--- Task requirements ---
Once you find the line with "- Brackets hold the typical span" in the data that follows, repeat it and every line after it exactly, through the line with "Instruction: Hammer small".

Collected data

────────────────────────────────────────

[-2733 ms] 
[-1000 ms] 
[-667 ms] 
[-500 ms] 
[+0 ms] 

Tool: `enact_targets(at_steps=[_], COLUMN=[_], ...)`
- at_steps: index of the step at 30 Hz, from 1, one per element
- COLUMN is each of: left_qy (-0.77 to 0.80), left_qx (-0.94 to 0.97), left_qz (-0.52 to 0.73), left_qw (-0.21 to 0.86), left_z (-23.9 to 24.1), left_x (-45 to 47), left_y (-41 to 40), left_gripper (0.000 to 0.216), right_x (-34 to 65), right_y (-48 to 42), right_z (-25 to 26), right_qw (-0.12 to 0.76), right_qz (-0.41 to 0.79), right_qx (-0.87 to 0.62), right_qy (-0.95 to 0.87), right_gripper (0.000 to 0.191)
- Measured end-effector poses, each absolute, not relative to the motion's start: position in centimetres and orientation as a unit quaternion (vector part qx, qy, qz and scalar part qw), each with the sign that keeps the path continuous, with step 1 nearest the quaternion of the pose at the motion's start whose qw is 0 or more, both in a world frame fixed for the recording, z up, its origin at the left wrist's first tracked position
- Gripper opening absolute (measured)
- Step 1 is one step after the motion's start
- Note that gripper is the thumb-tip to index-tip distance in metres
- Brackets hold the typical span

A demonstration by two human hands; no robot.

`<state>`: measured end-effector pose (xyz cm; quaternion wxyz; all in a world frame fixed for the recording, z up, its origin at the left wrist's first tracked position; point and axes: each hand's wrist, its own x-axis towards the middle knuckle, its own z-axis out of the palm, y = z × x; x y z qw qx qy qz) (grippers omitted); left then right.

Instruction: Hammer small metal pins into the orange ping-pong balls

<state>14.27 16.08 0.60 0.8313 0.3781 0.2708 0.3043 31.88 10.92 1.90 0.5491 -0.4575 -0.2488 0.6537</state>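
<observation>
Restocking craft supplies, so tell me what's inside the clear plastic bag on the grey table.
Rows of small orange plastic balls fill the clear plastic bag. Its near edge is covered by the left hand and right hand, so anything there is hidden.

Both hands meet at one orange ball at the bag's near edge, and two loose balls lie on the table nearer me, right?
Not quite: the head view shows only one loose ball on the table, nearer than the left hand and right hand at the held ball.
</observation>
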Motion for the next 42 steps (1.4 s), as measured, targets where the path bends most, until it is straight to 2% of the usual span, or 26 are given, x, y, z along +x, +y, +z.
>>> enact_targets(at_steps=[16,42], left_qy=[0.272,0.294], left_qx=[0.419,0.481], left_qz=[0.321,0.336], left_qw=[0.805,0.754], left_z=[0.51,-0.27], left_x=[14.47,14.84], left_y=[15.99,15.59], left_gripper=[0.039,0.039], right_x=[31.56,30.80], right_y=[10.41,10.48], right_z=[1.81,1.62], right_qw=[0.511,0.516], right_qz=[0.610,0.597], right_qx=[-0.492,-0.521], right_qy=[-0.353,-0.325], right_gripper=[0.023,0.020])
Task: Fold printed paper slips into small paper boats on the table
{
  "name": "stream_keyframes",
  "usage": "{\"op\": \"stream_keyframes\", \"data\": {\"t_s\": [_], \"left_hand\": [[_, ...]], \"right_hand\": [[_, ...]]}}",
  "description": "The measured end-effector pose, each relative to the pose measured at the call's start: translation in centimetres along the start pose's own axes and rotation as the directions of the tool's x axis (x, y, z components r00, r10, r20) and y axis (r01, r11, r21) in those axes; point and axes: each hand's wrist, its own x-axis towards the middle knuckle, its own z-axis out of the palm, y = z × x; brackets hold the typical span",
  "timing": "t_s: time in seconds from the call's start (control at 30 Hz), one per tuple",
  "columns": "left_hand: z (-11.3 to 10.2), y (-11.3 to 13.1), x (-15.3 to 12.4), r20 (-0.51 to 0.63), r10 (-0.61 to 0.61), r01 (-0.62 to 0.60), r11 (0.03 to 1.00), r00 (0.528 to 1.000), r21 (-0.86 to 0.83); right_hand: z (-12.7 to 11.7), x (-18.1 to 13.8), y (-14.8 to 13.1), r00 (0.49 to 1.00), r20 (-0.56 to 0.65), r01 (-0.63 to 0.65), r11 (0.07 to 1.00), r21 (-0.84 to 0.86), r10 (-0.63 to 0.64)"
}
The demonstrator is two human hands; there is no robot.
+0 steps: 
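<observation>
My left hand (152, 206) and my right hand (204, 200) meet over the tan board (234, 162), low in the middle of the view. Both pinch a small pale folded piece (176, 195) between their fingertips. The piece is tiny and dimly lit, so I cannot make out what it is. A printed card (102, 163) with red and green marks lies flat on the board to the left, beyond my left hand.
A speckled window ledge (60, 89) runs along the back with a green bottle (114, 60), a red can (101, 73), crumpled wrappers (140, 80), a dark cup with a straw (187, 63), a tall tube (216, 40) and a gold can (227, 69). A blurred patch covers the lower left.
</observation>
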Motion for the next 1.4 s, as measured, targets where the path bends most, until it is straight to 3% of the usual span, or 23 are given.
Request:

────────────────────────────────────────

--- Result of this exercise ---
- Brackets hold the typical span

A demonstration by two human hands; no robot.

`<state>`: measured end-effector pose (xyz cm; quaternion wxyz; all in a world frame fixed for the recording, z up, its origin at the left wrist's first tracked position; point and axes: each hand's wrist, its own x-axis towards the middle knuckle, its own z-axis out of the palm, y = z × x; x y z qw qx qy qz) (grippers omitted); left then right.

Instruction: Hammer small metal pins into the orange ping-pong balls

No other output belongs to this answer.